▸ **What to work on**:
Write out, word for word, the part of the listing below that opens with the line containing "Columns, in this" and closes with the line containing "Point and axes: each", keeping both of those lines and adding no others.
------ Data section ------
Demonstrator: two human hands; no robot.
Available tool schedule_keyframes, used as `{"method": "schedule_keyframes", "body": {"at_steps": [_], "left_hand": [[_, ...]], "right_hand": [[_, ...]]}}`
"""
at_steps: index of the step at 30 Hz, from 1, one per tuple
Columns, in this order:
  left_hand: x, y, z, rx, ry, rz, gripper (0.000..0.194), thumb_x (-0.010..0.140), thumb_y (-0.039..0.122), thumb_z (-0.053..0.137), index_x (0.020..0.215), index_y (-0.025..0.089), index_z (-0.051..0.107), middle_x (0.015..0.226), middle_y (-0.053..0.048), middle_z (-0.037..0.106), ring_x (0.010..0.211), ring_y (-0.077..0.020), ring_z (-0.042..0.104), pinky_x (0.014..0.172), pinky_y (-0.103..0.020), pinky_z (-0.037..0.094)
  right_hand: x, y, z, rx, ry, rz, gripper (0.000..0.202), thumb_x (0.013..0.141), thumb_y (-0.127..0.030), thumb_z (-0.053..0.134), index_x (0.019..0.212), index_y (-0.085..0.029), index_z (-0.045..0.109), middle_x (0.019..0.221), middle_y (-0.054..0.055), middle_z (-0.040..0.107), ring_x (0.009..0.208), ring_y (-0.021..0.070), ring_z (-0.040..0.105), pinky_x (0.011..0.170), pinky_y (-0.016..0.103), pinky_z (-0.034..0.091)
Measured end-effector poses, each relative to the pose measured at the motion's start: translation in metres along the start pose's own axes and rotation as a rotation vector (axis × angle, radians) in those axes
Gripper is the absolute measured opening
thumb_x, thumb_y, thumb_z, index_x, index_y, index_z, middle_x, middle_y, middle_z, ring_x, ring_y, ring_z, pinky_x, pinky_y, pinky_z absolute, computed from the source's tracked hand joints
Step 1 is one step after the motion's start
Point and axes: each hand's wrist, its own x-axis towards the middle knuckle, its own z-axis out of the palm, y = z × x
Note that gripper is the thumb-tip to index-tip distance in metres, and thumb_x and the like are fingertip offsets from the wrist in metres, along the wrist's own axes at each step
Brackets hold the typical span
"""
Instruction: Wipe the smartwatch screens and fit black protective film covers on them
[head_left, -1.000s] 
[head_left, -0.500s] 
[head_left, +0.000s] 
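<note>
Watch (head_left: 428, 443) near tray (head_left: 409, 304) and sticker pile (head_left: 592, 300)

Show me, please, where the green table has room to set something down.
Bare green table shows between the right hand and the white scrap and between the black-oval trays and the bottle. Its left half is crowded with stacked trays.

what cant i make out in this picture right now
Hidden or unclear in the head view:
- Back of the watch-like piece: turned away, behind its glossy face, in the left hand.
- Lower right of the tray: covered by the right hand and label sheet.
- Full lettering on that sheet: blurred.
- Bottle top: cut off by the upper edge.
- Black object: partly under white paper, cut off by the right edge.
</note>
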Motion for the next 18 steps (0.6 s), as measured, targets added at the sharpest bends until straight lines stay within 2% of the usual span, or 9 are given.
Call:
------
▸ **Result of this task**:
Columns, in this order:
  left_hand: x, y, z, rx, ry, rz, gripper (0.000..0.194), thumb_x (-0.010..0.140), thumb_y (-0.039..0.122), thumb_z (-0.053..0.137), index_x (0.020..0.215), index_y (-0.025..0.089), index_z (-0.051..0.107), middle_x (0.015..0.226), middle_y (-0.053..0.048), middle_z (-0.037..0.106), ring_x (0.010..0.211), ring_y (-0.077..0.020), ring_z (-0.042..0.104), pinky_x (0.014..0.172), pinky_y (-0.103..0.020), pinky_z (-0.037..0.094)
  right_hand: x, y, z, rx, ry, rz, gripper (0.000..0.202), thumb_x (0.013..0.141), thumb_y (-0.127..0.030), thumb_z (-0.053..0.134), index_x (0.019..0.212), index_y (-0.085..0.029), index_z (-0.045..0.109), middle_x (0.019..0.221), middle_y (-0.054..0.055), middle_z (-0.040..0.107), ring_x (0.009..0.208), ring_y (-0.021..0.070), ring_z (-0.040..0.105), pinky_x (0.011..0.170), pinky_y (-0.016..0.103), pinky_z (-0.034..0.091)
Measured end-effector poses, each relative to the pose measured at the motion's start: translation in metres along the start pose's own axes and rotation as a rotation vector (axis × angle, radians) in those axes
Gripper is the absolute measured opening
thumb_x, thumb_y, thumb_z, index_x, index_y, index_z, middle_x, middle_y, middle_z, ring_x, ring_y, ring_z, pinky_x, pinky_y, pinky_z absolute, computed from the source's tracked hand joints
Step 1 is one step after the motion's start
Point and axes: each hand's wrist, its own x-axis towards the middle knuckle, its own z-axis out of the palm, y = z × x

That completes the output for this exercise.